I will state my basis for my position, and as well
Post# of 43064
I will state my basis for my position, and as well I have read the Defense and can comment on that, although i took maybe 15 minutes and skimmed it. Definitely a long read, so there will be things I have missed. I think that as Tech has said, there is quite a bit of "he-said, she-said" in this, and all I can do is talk about what leaps out at me. It is normal for lawyers to use antagonistic language and deny everything. The truth will come out at a Pre-Trial meeting between the lawyers themselves, or maybe on the courthouse steps, or perhaps in a courtroom. The courtroom option is very expensive and time-consuming for all, so seeing as things are not settling, I suspect the courtroom steps option will transpire.
My basis is that in contract law on the subject of misrepresentation, which is what this is, the Defendant is held to a higher standard than just whether or not he/ she knew the information. The standard he is held to is he "ought to have known". Whether we are talking about the CEO of a company or a designated accountant (he is a member of a professional organization btw and is held to certain standards as part of his profession), they are expected to know these things. Posters here are acting like the SEC case is a balloon and that all that is necessary is to prick the balloon, and the whole case goes away. Far from it. I think that if the evidence has any merit at all, it will simply be a matter of how much the damages are.
According to my above assumption, JBI's own actions are damning. They chose to restate almost immediately after the financing was completed, and directly cited the Media Credits as an issue. This is an admission of guilt. Put to the two together (the financing and restatement) and you have a de facto proof of guilt.
I would calculate the damages this way: the share price was up over 4.00 when the PIPE was negotiated. The offering price was 4.00. The shares crashed immediately upon the restatement which occurred a couple of months later. Let's say it fell to .50 (I can't remember). The damages to Pipeholders is the difference. For 100% damages to be awarded, it has to be 100% clearcut. I know that written evidence is most important (internal office memos, etc). Saying that someone else said something is hearsay and inadmissible in court. Now it seems to me that Skype logs may be equivalent to written documentation. The SEC obviously went to some trouble to get those logs. I would think that if the case has merit, we will see a 7-figure settlement for jBI, which will be a serious problem for them.

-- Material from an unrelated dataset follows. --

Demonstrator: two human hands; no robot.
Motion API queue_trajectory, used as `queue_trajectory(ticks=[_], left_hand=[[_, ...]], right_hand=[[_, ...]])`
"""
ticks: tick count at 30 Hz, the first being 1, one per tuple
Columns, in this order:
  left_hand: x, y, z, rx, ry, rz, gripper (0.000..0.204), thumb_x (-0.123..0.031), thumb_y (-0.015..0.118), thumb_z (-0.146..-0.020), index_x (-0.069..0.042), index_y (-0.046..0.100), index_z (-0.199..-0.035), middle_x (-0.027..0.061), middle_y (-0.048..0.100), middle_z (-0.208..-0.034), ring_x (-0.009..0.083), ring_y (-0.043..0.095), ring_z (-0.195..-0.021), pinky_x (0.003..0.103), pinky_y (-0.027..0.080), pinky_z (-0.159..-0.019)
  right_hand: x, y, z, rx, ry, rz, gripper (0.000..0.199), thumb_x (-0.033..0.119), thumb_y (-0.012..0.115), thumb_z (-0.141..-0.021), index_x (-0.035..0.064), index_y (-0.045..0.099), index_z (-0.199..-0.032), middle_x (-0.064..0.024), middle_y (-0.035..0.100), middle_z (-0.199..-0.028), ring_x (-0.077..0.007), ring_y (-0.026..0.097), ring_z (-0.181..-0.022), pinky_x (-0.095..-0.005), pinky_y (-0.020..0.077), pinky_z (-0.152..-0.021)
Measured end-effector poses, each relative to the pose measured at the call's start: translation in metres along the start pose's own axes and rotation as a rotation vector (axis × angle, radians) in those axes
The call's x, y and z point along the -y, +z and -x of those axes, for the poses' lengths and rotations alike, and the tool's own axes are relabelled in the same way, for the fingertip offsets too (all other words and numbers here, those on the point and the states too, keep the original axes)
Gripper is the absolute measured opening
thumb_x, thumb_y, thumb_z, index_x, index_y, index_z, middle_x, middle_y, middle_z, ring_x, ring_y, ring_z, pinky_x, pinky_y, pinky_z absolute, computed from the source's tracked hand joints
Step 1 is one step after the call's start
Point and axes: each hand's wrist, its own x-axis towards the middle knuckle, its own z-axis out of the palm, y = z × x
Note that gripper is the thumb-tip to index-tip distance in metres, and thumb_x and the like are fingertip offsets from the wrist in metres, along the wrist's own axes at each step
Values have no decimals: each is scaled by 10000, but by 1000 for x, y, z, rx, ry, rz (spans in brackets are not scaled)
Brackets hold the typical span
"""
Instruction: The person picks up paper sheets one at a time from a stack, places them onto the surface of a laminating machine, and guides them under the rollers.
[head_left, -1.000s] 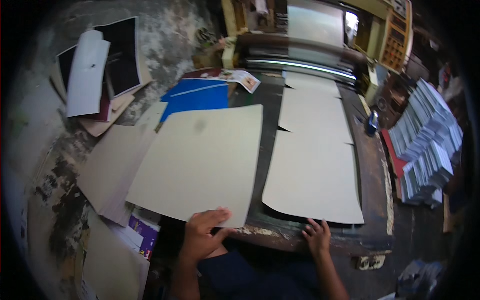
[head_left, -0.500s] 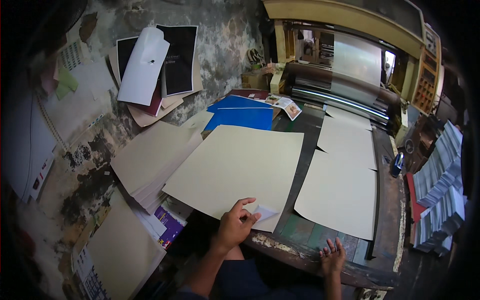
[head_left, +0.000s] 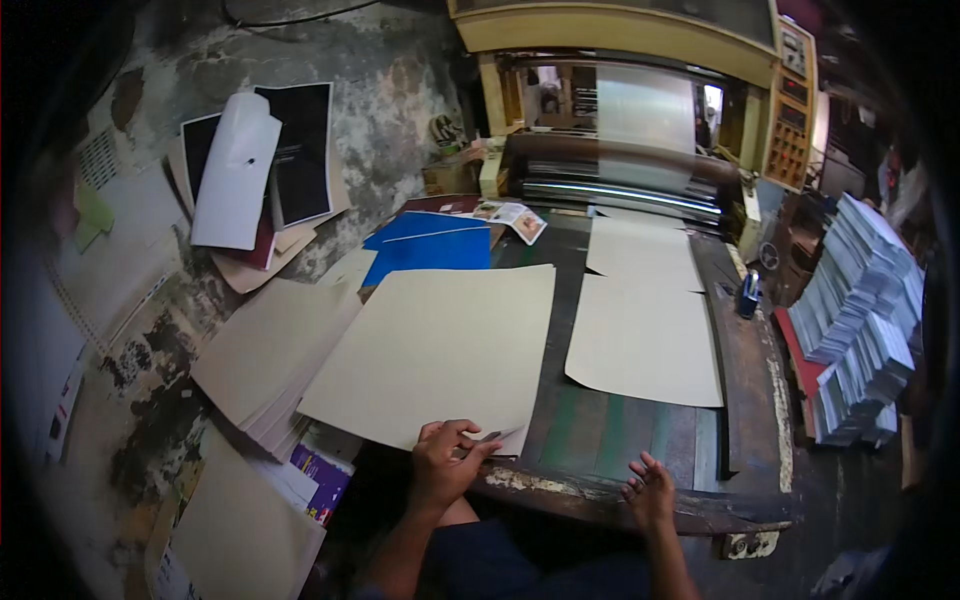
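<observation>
My left hand (head_left: 447, 466) is at the near right corner of a large cream paper sheet (head_left: 440, 350), which lies on top of a pile on the table. Thumb and forefinger pinch that corner, and a bit of it curls up beside the thumb. My right hand (head_left: 652, 490) hovers over the table's front edge, fingers apart and holding nothing. Beyond it, overlapping cream sheets (head_left: 648, 335) lie on the dark green-striped feed table (head_left: 590, 430) and lead up to the metal rollers (head_left: 620, 197) of a machine.
More cream sheets (head_left: 275, 350) are stacked at the left, against a stained wall. Blue sheets (head_left: 430, 245) and a printed leaflet (head_left: 513, 219) lie farther back. A dark metal rail (head_left: 722, 350) borders the right side. Bundled paper stacks (head_left: 850, 290) stand at far right.
The overlapping sheets have moved away toward the rollers, baring more of the feed table. My left fingers have closed on the lifted corner. The whole view has shifted.
</observation>
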Motion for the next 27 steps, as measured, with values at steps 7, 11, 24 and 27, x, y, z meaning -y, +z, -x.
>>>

Here are my obvservations from scanning the Defence document:
1. The original transaction where Domark acquired the Media Credits is not relevant to the JBI (310 Holdings) transaction to acquire the credits. Two separate transactions. Therefore the argument made that the value can be taken to be the same as the Domark valuation will not fly IMO. This would be contrary to the expectation of the CFO with the accreditation that he holds. Frankly, it is passing the buck. If everybody did that, such problems would never be corrected. Two wrongs do not make a right.
Also, this is not consistent with Restating on the basis of the Media Credits being incorrectly valued. No one with a professional accounting designation can say that one time they honestly thought the Credits were worth 10M and then 2 months later (or whatever..) Restate them because they were worth less. If you are going to use the above argument, the restatement should not be necessary.
2. Next there is an assertion that they did not rely on the Media Credits in their marketing efforts. Well, we don't really know that, because outsiders were not privy to those efforts. The marketing for the PIPE was conducted in secret for good reason. The fact that the Media Credits were never referred to in a PR makes no matter. They were listed as a Current Asset in the Financial Statements referred to in the negotiations, which since they were Current, were of interest to the PIPE participants. We have no idea how or if they were marketed. A PIPEholder from that PIPE may make a good witness for either side.
3.There is a paragraph saying that the Outside Consultant only had 2 accounting courses and hence was not qualified to have an opinion on the Media Credits. Well, if that was the case, why was JBI using her? This is not helping JBI as a Statement of Defence.
4. para. 27 on helping the accouintant with their personal problems is not helping JBI. The statement is that this money was payable anyway for professional services, hence there was no conflict of interest. It had to do with some personal matters (criminal charges or alcohol counselling or something) that was paid for by JBI. Well, if that was the case, why was JBI not simply paying them what was owed? Companies like JBI are supposed to pay their bills timely on some basis, like net 30 days or something. The whole thing comes across like JBI did not want to pay for professional services owed, but if he did what they wanted they would. IMO this para. is not helping JBI.
5.There is a para. where the Consultant testifies where she was not ordered to insert any "plug" numbers. Well, maybe there is some misunderstanding about what a "plug" number is. It is not generally used to inflate the numbers in any way. It is used to correct a minor error when the spreadsheet simply won't give the correct answer. Usually it is a fixable mistake, but sometimes you enter a small inconsequential number, usually to make it balance. We are talking about a 900% inflation of Current Assets here, hardly a plug number.
6. para. 32 is pretty much an admission of guilt on the part of the CFO. It states that the CFO; knew that the Media Credits were the biggest item in the Current Assets, did not consult JB, and did not do any research to ascertain their true value. Well, if he did that, then he did not do his job according to the expectations of his profession and IMO he is guilty.